Blinded by Group Identity

Posted on 16 June 2010


Players in professional sports change teams so frequently today that it is a running joke that fans are basically “rooting for the uniform.”  Whether that uniform may be the hallowed pinstripes of the New York Yankees, Dodger blue, the silver and black of the Oakland Raiders, or any of the other familiar, immediately recognizable symbols of professional franchises, their respective fans identify with the colors and logos associated with the franchise brands.  They purchase team apparel and memorabilia in aggregate volumes that are staggering.  They love their team’s players and hate those of their rivals.  Amazingly enough, when one of the hated rival players becomes a member of their team, the fans embrace that player – with years of animosity melting away as readily as snow on a warm spring day.  Many of the most diehard among them live and die, figuratively speaking, with the fortunes of their teams.
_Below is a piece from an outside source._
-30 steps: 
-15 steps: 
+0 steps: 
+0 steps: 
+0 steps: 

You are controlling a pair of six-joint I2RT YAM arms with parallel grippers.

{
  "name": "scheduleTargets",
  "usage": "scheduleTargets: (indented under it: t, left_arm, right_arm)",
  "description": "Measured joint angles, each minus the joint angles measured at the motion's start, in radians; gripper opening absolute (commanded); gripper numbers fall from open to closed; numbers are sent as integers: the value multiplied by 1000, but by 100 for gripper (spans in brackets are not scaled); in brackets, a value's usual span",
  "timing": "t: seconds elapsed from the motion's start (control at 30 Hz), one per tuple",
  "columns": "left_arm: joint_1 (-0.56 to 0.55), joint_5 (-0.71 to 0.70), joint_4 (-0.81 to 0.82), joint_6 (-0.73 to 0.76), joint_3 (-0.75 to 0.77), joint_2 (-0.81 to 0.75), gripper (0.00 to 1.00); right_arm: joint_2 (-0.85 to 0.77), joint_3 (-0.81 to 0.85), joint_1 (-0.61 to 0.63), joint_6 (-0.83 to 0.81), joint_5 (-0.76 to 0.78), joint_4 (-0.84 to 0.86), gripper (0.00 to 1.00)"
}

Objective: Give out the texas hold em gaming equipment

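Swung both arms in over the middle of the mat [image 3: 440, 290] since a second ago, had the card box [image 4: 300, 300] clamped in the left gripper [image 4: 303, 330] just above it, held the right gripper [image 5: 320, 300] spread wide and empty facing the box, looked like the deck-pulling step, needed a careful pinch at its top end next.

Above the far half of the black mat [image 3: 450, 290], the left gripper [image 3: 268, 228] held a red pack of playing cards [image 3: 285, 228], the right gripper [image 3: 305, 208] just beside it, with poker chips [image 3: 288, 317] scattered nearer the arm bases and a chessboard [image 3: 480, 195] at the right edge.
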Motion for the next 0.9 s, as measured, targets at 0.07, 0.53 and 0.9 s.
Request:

An outsider, or someone with little interest in professional sports, may look upon the dedication and loyalty of such individuals as ludicrous.  Yet, if each of us earnestly examines our own attitudes and behaviors, the vast majority of us would have to admit, even if reluctantly, our own illogical, sometimes shameful attachment to groups based upon externalities.  The groups with which we identify may be the result of external features such as the color of skin, gender, height, weight, relative beauty, or apparent wealth or social status.  These characteristics are our “uniforms,” and we wear these uniforms every day.  Some
aspects of our “uniforms” may change over time; others will identify us for our lifetimes.


Consider for a moment your own attitudes, judgment, and behaviors.  How often do the “uniforms” worn by others affect the decisions you make in your personal or professional life?  Are you more likely to associate, befriend, or hire someone because of his or her skin color, appearance, or social status?


Making judgments based upon externalities and identifying ourselves with groups are learned behaviors.  They begin, for most of us, with that first group with which we identify – our families.  In our total dependence on our parents and other early-life caregivers, we learn reliance and trust.  We bond with our family members and come to view others who look and behave as they do as friendly and trustworthy.  Conversely, we become wary of those whose appearance and observable actions differ from that first group with which we have identified.  During our lives, we will come to identify with many groups, but few will have the lasting influence of our families.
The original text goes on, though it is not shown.